The data sources for this study (the Veradigm Practice Fusion and Next Gen EHR databases) are used by primary care outpatient practices which may over-represent people with milder schizophrenia and less cognitive impairments compared to community mental health centers which may have a higher density of people with more severe schizophrenia and possibly greater cognitive impairment. This raises the question of whether the presumed missed information using the natural language processing approach is due to (1) the variability in the frequency and completeness of data collection, including the general lack of systemic approaches to collecting and documenting cognitive impairments in routine clinical practice; (2) the data source; (3) the natural language processing methodology itself; or (4) a combination of these factors.

Second, the study sample was not intended to be a random representative sample of US patients, but instead reflects the characteristics of health care providers who subscribe to the EHR platform. Therefore, patterns observed in these patients may not accurately portray all schizophrenia patients in the US. We acknowledge missing the undocumented people living with schizophrenia. The selection criteria may result in missing some prevalent cases that were diagnosed during the study period but the intent was to look at a large sample of clinical data to describe the presence of documented cognitive impairments and the characteristics of these patients. Further, patients included in this study were primarily located in the Southern and Western regions of the US. Additional large, geographically diverse studies may help to further understand the prevalence and characteristics of cognitive impairments on people living with schizophrenia in the US.

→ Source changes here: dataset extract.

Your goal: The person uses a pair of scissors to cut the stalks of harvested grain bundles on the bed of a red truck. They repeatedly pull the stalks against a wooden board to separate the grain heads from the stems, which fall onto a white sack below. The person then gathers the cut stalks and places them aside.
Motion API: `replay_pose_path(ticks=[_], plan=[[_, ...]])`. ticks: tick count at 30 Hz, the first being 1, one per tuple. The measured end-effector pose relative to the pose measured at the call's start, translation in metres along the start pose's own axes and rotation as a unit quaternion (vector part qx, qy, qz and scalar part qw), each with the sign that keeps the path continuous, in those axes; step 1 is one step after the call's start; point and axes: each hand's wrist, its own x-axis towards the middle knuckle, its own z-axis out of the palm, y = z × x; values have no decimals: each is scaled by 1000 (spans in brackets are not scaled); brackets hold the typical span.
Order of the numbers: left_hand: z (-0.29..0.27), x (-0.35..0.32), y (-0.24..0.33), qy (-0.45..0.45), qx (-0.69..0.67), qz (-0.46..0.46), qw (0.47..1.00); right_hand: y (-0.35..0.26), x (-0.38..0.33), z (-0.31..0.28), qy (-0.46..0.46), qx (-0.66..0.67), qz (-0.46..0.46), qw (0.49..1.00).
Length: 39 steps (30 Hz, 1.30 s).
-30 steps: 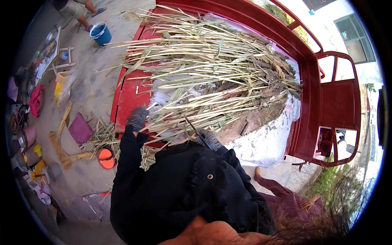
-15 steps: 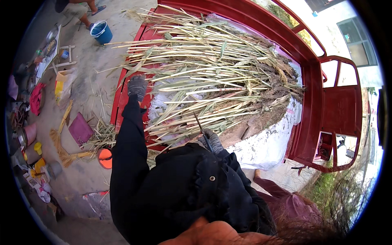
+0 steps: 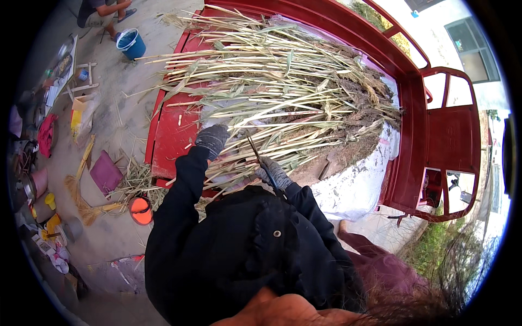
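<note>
Long, pale, dry stalks (image 3: 261,111) with leaves and dark, bushy seed heads (image 3: 375,100) lie across the bed of a red cargo vehicle. In a dark grey knit glove, my left hand (image 3: 213,140) is closed at the near-left cut ends of the stalks; a stalk runs right from its fingers, which are partly hidden. My right hand (image 3: 273,173), in a lighter grey glove, grips a knife (image 3: 254,148) close to my body. Its long, narrow, dark blade points up and left over the nearest stalks.
White sheeting (image 3: 356,190) lies beneath the stalks, and the red bed edge (image 3: 168,144) is on the left. On the floor are a blue bucket (image 3: 131,44), a purple dustpan (image 3: 105,175), a broom (image 3: 81,204) and stalk scraps (image 3: 140,182). Another person (image 3: 103,12) sits far left.
My left hand has moved right and nearer, from the red bed edge to the stalk ends. My right hand and the knife have shifted slightly left and up. The seated person's arm now shows.
</note>
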Motion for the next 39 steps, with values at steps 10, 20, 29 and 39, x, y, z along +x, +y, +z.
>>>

This study linking EHR data to claims data and using natural language processing is a novel approach to identifying cognitive impairments in patients with schizophrenia in the US and understanding the characteristics of patients impacted by these impairments. The low documented identification of cognitive impairments observed in this study underscores the importance of improving awareness, recognition, and documentation of this critical ___domain of schizophrenia. Despite the effort over the past two decades to understand and treat cognitive impairments in patients with schizophrenia, there has yet to be an approved therapy for this symptom ___domain of the disease. The increased healthcare resource utilization and burden associated with cognitive impairments in this study inform the need for innovative and effective treatment approaches to improve outcomes for patients living with schizophrenia.